§ **WHAT TO DO**: Transcribe the listing verbatim. Do not carry over any pictures.

§ **DATA FOR THIS TASK**:
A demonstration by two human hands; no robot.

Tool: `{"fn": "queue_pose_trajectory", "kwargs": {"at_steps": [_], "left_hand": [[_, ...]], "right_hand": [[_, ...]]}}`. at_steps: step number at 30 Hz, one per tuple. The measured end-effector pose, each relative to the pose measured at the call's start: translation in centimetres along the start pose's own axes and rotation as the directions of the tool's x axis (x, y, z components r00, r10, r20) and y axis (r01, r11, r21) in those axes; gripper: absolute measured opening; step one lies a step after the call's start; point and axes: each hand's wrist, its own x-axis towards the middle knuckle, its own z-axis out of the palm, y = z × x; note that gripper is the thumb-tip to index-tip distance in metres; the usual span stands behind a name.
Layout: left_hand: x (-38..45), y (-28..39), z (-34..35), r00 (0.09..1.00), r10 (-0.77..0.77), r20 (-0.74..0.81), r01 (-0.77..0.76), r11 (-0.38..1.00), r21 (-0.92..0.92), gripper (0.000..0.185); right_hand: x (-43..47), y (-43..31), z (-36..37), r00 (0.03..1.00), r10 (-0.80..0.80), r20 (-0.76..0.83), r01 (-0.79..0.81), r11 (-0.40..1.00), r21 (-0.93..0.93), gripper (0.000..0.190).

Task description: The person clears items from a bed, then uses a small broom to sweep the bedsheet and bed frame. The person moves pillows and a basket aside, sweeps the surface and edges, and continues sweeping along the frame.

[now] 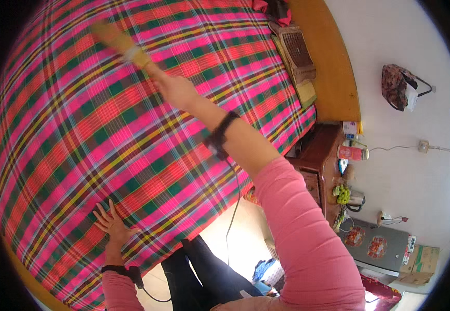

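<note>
My right hand grips the handle of a yellowish bed brush, whose far end is blurred. The brush extends over the far left part of a bed covered by a pink, red and green plaid sheet. Close to the near edge of the bed, my left hand rests flat on the cloth with its fingers spread and nothing in it. Both wrists wear dark straps with small devices and cables.
A wooden headboard borders the bed, with a woven mat pillow beside it. Right of the bed stands a dark red cabinet bearing green grapes and a kettle. A grey refrigerator stands farther along; a handbag hangs on the wall.
</note>
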Motion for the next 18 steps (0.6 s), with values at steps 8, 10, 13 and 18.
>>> {"fn": "queue_pose_trajectory", "kwargs": {"at_steps": [8, 10, 13, 18], "left_hand": [[0.2, -0.1, 0.6, 0.987, 0.096, -0.128, -0.104, 0.993, -0.063, 0.163], [0.0, 0.4, 0.1, 0.998, 0.063, -0.025, -0.066, 0.985, -0.161, 0.160], [-0.5, 1.5, -1.3, 1.000, 0.003, -0.018, -0.003, 1.000, -0.028, 0.158], [-0.8, 3.5, -3.6, 0.996, -0.027, 0.088, 0.034, 0.997, -0.076, 0.161]], "right_hand": [[-26.4, 15.6, -10.1, 0.309, 0.948, -0.069, -0.871, 0.254, -0.420, 0.069], [-39.1, 17.9, -10.6, -0.140, 0.971, -0.195, -0.965, -0.177, -0.192, 0.084], [-50.2, 17.1, -9.2, 0.100, 0.858, 0.503, -0.107, 0.512, -0.852, 0.070], [-43.6, 6.6, -8.7, -0.008, 0.913, -0.407, -1.000, -0.010, -0.001, 0.059]]}}
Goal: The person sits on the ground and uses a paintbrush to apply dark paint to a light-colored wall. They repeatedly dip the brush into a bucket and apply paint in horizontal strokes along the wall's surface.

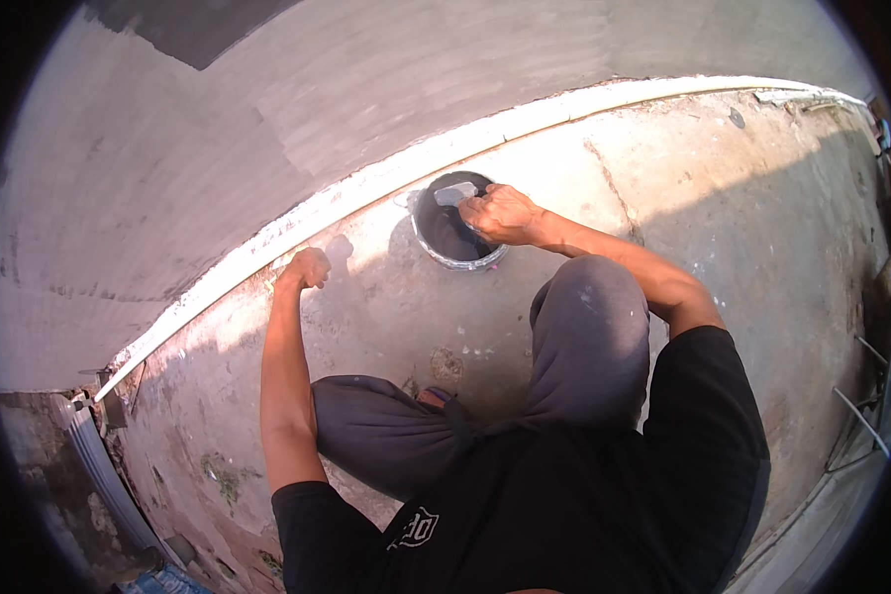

§ **ANSWER TO THE EXERCISE**:
A demonstration by two human hands; no robot.

Tool: `{"fn": "queue_pose_trajectory", "kwargs": {"at_steps": [_], "left_hand": [[_, ...]], "right_hand": [[_, ...]]}}`. at_steps: step number at 30 Hz, one per tuple. The measured end-effector pose, each relative to the pose measured at the call's start: translation in centimetres along the start pose's own axes and rotation as the directions of the tool's x axis (x, y, z components r00, r10, r20) and y axis (r01, r11, r21) in those axes; gripper: absolute measured opening; step one lies a step after the call's start; point and axes: each hand's wrist, its own x-axis towards the middle knuckle, its own z-axis out of the palm, y = z × x; note that gripper is the thumb-tip to index-tip distance in metres; the usual span stands behind a name.
Layout: left_hand: x (-38..45), y (-28..39), z (-34..35), r00 (0.09..1.00), r10 (-0.77..0.77), r20 (-0.74..0.81), r01 (-0.77..0.76), r11 (-0.38..1.00), r21 (-0.92..0.92), gripper (0.000..0.185); right_hand: x (-43..47), y (-43..31), z (-36..37), r00 (0.03..1.00), r10 (-0.80..0.80), r20 (-0.76..0.83), r01 (-0.79..0.81), r11 (-0.40..1.00), r21 (-0.93..0.93), gripper (0.000..0.190).

Task description: The person clears items from a bed, then uses a small broom to sweep the bedsheet and bed frame. The person moves pillows and a basket aside, sweeps the surface and edges, and continues sweeping along the frame.

[now] 

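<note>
My right hand grips the handle of a yellowish bed brush, whose far end is blurred. The brush extends over the far left part of a bed covered by a pink, red and green plaid sheet. Close to the near edge of the bed, my left hand rests flat on the cloth with its fingers spread and nothing in it. Both wrists wear dark straps with small devices and cables.
A wooden headboard borders the bed, with a woven mat pillow beside it. Right of the bed stands a dark red cabinet bearing green grapes and a kettle. A grey refrigerator stands farther along; a handbag hangs on the wall.
</note>
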Motion for the next 18 steps (0.6 s), with values at steps 8, 10, 13 and 18.
>>> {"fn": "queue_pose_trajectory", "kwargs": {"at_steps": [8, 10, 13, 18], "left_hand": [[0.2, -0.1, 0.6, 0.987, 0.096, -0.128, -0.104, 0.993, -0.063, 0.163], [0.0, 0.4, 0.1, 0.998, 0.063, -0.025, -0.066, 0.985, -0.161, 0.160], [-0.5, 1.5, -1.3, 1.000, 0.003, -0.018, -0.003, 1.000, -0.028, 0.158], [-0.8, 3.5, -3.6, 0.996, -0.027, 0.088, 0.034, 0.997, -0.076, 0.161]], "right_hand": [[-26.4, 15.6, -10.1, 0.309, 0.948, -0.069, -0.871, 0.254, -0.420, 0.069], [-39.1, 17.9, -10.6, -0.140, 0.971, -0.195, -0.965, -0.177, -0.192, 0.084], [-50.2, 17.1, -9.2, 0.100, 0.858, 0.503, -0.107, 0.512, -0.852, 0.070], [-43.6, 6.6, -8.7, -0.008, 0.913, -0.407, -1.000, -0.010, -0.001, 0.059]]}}
Goal: The person sits on the ground and uses a paintbrush to apply dark paint to a light-colored wall. They repeatedly dip the brush into a bucket and apply paint in horizontal strokes along the wall's surface.

Output for the exercise is complete.